For some liberal observers, Trump's resilience confirms that many Americans aren't wedded to democracy and are tempted by extreme ideologies. Hillary Clinton has described Trump as a "threat" to democracy, and Biden has called him "one of the most racist presidents we've had in modern history."

In a different spirit, some on the right also take Trump's success as a sign that Americans are open to more radical forms of politics. After Trump's win in 2016, the Russian philosopher Aleksandr Dugin crowed that the American people had "started the revolution" against political liberalism itself. Richard Spencer declared himself and his fellow white nationalists "the new Trumpian vanguard."
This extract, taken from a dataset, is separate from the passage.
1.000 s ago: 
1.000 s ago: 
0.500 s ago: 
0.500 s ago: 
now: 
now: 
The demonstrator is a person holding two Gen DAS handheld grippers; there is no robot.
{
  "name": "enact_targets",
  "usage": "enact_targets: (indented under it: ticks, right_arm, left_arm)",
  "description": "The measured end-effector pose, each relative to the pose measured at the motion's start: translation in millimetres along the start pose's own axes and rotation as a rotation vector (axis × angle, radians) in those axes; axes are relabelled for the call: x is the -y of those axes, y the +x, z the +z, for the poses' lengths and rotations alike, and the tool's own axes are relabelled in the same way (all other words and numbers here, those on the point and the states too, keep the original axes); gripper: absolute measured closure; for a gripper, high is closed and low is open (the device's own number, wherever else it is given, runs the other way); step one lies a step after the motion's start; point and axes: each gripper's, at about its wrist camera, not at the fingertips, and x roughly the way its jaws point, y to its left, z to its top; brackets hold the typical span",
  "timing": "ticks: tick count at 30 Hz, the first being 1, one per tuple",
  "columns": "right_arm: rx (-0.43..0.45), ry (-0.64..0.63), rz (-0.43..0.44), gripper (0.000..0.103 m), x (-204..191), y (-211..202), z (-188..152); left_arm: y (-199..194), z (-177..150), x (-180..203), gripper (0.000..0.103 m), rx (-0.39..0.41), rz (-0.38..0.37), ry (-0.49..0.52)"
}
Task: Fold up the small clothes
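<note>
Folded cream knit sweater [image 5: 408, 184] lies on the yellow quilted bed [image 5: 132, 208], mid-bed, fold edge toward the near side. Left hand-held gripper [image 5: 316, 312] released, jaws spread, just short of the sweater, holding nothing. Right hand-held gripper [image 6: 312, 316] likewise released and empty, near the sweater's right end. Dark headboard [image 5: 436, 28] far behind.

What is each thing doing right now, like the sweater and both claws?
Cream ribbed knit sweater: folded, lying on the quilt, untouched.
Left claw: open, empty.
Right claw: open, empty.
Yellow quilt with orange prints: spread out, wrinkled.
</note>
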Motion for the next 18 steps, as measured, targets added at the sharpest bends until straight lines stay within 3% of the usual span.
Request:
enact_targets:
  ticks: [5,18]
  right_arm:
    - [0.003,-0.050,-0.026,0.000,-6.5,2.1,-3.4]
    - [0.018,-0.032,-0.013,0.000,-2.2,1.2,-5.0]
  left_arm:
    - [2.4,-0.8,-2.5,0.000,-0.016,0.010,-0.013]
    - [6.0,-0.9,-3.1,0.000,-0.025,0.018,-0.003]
But both sides consistently misread Trump's success. He isn't edging ahead of Biden in swing states because Americans are eager to submit to authoritarianism, and he isn't attracting the backing of significant numbers of Black and Hispanic voters because they support white supremacy. His success is not a sign that America is prepared to embrace the ideas of the extreme right. Trump enjoys enduring support because he is perceived by many voters — often with good reason — as a pragmatic if unpredictable kind of moderate.

To be sure, Trump's wild rhetoric, indifference to protocol and willingness to challenge expertise have been profoundly unsettling to people of both political parties. His term in office was frequently chaotic, and the chaos seemed to culminate in the Capitol riot of Jan. 6, 2021. In the current presidential campaign, Trump has promised to appoint a special prosecutor to "go after" Biden; he continues to argue that the 2020 election was stolen and that America does not have "much of a democracy right now"; his fondness for incendiary language has not abated.

But it is worth remembering that during his presidency, Trump's often intemperate rhetoric and erratic behavior ended up accompanying a host of moderate policies. On matters ranging from health care and entitlements to foreign policy and trade, Trump routinely rejected the most unpopular ideas of both political parties. Voters seem to have noticed this reality: When asked whether Trump was too conservative, not conservative enough or "not too far either way," 57% of voters in a recent poll picked "not too far either way." Only 27% of voters regarded him as too conservative.

Such characterizations may baffle Trump's detractors. But even his most provocative comments since leaving the White House — that he would be a "dictator" for the first day of his second term; that Mark Milley, the former chairman of the Joint Chiefs of Staff, deserves to be executed for "a treasonous act" — likely matter less to many voters than how he governed while in office. Inured to his braggadocio, they see him now as he was then: less an ideological warrior than a flexible-minded businessman who favors negotiation and compromise.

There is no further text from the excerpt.